Aim of the exercise ▸
Print the records again, character for character.

Data extract ▸
____________

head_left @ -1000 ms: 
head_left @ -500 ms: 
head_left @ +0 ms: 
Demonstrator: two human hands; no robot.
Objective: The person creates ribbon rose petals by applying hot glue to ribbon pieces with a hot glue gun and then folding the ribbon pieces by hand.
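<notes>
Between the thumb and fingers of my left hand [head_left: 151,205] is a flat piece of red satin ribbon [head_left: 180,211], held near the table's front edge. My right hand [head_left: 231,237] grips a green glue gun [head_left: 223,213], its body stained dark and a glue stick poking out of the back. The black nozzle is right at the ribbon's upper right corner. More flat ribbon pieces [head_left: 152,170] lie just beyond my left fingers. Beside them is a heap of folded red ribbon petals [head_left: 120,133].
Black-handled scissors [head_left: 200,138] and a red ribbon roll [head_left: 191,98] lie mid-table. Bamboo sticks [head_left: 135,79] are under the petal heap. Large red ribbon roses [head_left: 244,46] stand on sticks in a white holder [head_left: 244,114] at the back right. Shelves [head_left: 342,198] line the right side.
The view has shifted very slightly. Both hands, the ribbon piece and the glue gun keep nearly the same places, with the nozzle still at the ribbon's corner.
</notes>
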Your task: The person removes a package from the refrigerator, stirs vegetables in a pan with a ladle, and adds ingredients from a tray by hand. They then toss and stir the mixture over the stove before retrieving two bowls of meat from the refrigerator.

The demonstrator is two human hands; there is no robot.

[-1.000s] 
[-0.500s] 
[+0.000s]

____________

Expected answer ▸
head_left @ -1000 ms: 
head_left @ -500 ms: 
head_left @ +0 ms: 
Demonstrator: two human hands; no robot.
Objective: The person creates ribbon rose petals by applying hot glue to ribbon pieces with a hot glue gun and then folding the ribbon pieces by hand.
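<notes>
Between the thumb and fingers of my left hand [head_left: 151,205] is a flat piece of red satin ribbon [head_left: 180,211], held near the table's front edge. My right hand [head_left: 231,237] grips a green glue gun [head_left: 223,213], its body stained dark and a glue stick poking out of the back. The black nozzle is right at the ribbon's upper right corner. More flat ribbon pieces [head_left: 152,170] lie just beyond my left fingers. Beside them is a heap of folded red ribbon petals [head_left: 120,133].
Black-handled scissors [head_left: 200,138] and a red ribbon roll [head_left: 191,98] lie mid-table. Bamboo sticks [head_left: 135,79] are under the petal heap. Large red ribbon roses [head_left: 244,46] stand on sticks in a white holder [head_left: 244,114] at the back right. Shelves [head_left: 342,198] line the right side.
The view has shifted very slightly. Both hands, the ribbon piece and the glue gun keep nearly the same places, with the nozzle still at the ribbon's corner.
</notes>
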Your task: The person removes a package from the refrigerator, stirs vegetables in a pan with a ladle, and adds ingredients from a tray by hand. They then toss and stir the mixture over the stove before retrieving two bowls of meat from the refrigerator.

The demonstrator is two human hands; there is no robot.

[-1.000s] 
[-0.500s] 
[+0.000s]

The exercise is done, and nothing more is needed.